Assignment. Instruction for the entries that follow: retype exactly the lines from the line with "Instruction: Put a" to the line with "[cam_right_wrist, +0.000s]", both included, and omit all others.

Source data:
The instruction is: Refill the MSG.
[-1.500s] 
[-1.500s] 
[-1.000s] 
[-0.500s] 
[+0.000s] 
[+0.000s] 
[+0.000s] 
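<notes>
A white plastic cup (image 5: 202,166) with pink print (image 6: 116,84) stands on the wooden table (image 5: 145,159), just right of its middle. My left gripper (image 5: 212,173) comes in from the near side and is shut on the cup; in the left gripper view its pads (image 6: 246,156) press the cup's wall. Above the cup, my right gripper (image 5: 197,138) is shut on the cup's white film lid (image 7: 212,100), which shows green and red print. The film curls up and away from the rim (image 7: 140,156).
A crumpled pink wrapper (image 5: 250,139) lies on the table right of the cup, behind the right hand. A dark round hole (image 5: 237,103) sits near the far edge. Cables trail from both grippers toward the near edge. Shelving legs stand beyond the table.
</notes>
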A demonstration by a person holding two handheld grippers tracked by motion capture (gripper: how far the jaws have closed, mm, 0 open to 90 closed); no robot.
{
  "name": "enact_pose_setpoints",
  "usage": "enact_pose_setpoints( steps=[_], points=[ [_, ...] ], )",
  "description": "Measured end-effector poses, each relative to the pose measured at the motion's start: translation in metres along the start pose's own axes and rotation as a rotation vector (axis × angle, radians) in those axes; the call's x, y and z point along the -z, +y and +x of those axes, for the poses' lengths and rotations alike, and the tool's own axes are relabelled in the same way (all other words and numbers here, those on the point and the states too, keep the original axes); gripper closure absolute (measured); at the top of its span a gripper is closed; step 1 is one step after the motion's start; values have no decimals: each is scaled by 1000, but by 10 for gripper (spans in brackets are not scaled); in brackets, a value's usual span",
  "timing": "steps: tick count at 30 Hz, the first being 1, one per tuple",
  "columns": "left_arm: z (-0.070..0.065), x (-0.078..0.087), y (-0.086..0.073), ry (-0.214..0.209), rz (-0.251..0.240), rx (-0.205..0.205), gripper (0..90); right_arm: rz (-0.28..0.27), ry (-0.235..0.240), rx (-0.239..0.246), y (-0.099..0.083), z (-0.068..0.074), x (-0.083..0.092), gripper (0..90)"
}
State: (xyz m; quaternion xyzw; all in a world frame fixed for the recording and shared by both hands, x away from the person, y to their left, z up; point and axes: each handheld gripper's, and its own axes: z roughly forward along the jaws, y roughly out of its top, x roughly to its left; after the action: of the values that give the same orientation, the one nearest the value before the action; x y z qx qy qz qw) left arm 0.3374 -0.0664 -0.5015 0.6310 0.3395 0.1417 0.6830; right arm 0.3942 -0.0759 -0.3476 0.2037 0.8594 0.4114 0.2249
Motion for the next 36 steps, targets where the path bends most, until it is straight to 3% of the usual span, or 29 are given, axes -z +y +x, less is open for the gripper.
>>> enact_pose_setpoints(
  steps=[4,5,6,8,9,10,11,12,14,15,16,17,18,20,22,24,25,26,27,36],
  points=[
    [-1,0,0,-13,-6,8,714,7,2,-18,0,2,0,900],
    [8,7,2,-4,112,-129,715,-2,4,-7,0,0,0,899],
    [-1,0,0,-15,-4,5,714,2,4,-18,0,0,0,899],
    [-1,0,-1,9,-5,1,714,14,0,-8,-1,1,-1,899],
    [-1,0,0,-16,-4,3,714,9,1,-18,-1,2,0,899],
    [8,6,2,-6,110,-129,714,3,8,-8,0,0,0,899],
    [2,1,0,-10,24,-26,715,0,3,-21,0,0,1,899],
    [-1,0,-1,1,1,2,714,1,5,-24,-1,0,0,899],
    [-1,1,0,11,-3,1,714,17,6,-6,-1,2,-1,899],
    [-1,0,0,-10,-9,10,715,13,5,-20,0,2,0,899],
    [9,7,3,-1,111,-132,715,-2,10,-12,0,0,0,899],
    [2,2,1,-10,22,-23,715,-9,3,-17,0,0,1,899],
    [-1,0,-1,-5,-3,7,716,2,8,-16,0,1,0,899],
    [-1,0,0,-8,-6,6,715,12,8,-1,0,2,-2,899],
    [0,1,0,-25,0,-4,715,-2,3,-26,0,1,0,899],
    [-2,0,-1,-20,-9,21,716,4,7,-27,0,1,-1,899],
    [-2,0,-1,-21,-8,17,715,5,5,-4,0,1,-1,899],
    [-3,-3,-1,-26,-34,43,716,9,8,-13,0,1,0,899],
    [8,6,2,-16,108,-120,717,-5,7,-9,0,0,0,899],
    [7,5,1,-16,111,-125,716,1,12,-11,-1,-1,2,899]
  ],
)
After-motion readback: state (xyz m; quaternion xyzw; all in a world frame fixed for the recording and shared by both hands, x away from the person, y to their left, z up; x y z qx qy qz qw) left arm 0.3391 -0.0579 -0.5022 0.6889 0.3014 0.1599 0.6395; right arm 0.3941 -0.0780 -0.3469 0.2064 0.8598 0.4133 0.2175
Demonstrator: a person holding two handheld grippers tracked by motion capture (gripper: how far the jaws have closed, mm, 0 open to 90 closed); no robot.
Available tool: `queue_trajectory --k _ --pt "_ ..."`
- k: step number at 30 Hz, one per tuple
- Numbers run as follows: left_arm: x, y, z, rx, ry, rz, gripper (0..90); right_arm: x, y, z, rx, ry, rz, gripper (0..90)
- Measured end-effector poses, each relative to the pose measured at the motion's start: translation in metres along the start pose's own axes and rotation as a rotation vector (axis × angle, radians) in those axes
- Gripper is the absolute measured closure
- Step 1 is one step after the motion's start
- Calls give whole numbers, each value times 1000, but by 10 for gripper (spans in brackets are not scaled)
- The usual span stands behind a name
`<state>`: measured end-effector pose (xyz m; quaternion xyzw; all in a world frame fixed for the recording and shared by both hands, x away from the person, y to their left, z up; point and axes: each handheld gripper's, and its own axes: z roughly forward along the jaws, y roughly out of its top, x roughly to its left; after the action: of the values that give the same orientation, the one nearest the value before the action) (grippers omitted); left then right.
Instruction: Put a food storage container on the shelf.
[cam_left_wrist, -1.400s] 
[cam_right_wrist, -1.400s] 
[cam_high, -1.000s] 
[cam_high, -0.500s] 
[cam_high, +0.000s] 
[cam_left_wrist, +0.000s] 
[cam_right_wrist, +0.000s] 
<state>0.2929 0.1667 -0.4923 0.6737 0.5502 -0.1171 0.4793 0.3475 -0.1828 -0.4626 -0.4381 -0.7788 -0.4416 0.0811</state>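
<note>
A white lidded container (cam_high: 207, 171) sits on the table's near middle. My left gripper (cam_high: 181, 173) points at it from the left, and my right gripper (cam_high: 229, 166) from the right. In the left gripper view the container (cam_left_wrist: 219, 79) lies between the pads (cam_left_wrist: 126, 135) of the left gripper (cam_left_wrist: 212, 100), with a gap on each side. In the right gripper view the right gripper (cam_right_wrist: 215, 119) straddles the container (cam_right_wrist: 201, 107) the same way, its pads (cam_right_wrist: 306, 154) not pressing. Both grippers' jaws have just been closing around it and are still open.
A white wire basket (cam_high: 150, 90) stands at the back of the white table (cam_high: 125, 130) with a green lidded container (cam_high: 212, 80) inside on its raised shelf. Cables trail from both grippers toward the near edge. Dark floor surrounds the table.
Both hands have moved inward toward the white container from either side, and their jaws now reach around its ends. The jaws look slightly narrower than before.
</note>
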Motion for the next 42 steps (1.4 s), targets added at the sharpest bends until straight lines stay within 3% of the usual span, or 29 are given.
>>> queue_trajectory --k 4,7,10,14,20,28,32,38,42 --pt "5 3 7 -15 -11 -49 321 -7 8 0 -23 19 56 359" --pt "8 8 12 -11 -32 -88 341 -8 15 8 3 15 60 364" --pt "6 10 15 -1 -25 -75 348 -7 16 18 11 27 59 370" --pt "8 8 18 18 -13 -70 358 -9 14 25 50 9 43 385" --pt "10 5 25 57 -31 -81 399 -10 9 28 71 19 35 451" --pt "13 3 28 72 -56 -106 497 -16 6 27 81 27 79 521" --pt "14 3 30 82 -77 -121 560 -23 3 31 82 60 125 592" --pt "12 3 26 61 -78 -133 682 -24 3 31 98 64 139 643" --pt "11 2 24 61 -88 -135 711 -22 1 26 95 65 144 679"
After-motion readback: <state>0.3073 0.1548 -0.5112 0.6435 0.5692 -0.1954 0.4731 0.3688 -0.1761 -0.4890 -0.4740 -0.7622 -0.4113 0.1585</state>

Task response.
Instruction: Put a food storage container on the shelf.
[cam_left_wrist, -1.400s] 
[cam_right_wrist, -1.400s] 
[cam_high, -1.000s] 
[cam_high, -0.500s] 
[cam_high, +0.000s] 
[cam_left_wrist, +0.000s] 
[cam_right_wrist, +0.000s] 

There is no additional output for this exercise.